You might have an all-wheel drive car with snow tires and think it’s awesome in the snow. You’re probably right. However, there are some situations where even snow tires aren’t enough. It’s time to chain up.
First, of course, you have to buy chains for your car. They are sold in specific sizes, so buy the ones that fit your tires. There is a lot of variety in prices, but even the cheap ones are decent enough in a pinch. Once you have them home, practice putting them on. Your first time putting on chains should be on a safe, flat, and dry surface on a warm sunny day. Do not try to figure out how they work at night on the side of a road in a blizzard. Read the manual for any aspects unique to your set, and go from there.
Lay out the chain on the ground, spikes down. Straighten out the chains until each set resembles a chain ladder. Now, you will either drive onto the chains, or drape them over the tire. If the former, drive to the midway point with the tires centered in the chain, then stop, set the parking brake, and wrap the chain around the tire, and finishing with the connectors on each side of the tire. If the latter style chains, simply drape over the tire, getting them reasonably centered.

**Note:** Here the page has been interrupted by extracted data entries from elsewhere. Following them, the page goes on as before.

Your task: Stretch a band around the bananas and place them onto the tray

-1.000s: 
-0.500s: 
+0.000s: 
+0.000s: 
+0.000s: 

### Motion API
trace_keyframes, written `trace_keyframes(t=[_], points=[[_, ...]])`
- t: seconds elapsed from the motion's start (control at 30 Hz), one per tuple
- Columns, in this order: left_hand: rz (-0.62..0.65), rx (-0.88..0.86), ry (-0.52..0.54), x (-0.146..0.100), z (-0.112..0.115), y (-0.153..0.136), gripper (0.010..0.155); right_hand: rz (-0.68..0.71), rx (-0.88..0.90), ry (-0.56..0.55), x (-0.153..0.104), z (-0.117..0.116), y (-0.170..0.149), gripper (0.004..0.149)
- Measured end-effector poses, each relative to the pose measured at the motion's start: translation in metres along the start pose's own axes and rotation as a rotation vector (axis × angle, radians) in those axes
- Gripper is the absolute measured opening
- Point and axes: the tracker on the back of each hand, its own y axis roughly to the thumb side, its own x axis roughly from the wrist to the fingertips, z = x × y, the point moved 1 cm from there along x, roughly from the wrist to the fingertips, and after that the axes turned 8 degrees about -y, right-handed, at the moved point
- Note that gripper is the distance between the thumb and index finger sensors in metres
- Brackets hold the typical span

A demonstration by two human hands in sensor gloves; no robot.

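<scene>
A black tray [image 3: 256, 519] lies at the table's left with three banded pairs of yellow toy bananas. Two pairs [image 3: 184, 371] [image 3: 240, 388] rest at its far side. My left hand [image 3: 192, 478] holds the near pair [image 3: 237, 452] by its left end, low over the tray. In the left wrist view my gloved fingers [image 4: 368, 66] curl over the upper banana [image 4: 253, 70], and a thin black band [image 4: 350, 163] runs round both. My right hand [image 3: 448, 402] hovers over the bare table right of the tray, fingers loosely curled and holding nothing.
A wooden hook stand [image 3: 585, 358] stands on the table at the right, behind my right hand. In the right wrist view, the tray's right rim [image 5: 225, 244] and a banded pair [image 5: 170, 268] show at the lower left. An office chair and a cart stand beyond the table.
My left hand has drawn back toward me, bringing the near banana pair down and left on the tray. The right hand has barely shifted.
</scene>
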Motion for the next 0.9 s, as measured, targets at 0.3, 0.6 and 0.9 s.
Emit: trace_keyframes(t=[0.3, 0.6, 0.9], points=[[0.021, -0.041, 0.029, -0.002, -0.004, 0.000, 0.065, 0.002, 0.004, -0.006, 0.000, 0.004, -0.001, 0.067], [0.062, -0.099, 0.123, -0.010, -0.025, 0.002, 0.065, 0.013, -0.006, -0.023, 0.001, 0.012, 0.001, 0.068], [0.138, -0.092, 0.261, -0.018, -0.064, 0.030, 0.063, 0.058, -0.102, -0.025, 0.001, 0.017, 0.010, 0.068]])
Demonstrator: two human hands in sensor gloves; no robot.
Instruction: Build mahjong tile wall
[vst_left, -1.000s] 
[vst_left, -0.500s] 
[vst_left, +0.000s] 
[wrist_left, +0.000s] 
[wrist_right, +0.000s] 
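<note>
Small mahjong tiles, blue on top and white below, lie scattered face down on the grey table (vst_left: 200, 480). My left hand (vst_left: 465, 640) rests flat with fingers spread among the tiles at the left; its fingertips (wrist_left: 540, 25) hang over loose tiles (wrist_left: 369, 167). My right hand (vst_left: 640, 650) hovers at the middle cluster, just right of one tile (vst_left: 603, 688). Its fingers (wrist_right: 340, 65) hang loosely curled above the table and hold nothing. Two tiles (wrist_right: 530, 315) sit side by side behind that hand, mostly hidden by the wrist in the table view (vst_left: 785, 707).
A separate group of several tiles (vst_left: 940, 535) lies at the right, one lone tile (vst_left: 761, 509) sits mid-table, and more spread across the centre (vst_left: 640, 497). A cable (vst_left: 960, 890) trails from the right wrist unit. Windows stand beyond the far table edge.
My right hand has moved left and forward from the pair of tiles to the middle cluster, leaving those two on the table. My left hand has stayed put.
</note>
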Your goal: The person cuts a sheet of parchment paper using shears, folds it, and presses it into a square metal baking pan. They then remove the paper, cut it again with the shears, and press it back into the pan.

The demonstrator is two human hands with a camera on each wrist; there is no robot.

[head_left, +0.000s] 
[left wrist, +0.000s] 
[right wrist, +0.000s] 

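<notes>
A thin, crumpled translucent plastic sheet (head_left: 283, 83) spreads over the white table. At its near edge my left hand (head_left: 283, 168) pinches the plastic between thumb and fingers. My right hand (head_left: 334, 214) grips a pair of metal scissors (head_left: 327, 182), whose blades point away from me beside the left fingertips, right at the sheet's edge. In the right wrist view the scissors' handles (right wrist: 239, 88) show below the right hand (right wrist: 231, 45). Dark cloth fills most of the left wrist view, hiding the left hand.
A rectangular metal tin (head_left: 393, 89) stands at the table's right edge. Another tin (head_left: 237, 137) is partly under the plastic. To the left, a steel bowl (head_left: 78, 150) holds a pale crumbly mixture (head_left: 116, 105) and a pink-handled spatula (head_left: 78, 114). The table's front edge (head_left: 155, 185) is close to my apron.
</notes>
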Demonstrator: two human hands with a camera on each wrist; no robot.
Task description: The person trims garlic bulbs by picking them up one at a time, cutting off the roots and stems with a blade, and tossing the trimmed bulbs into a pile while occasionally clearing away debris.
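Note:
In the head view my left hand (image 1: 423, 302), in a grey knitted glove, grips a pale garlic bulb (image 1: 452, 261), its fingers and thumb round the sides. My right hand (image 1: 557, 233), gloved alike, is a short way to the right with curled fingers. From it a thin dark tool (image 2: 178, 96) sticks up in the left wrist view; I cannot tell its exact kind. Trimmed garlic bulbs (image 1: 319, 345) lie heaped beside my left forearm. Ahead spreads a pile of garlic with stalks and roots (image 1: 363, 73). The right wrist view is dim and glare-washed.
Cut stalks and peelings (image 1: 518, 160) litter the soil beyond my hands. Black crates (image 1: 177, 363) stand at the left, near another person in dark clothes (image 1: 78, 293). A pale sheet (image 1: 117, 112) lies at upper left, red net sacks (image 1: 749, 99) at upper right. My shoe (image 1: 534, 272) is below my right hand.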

With the fasteners out of the way, slowly drive forward about 1 foot. Stop, apply parking break, and connect fasteners to complete installation. For either style, connect the inboard fasteners first, then pull the chain snug to the tire, and connect the outboard fastener. The reasoning behind this is that once a connection is made, the second is a little trickier, and you want that to be the one right in front of you, not the one hiding behind the tire.
Remember that you chains will need tightening, so drive slowly as conditions allow for about a mile (or less according to your manual), then pull over and tighten the chains. Then you should be good to go. Keep in mind they are not fool-proof and you can lose control even while chained up. Keep your speed down, as going 70 will likely damage the chains, your tires, and the road.
Once you are free of the ice and snow, remove the chains. Most jurisdictions prohibit chains when conditions are not severe, so take them off as soon as you safely can. Be sure to store them in the manufacturer’s case, and put them back in your trunk for next time. If you have any questions, YouTube offers a lot of how-to videos, many demonstrated by police and chain manufacturers.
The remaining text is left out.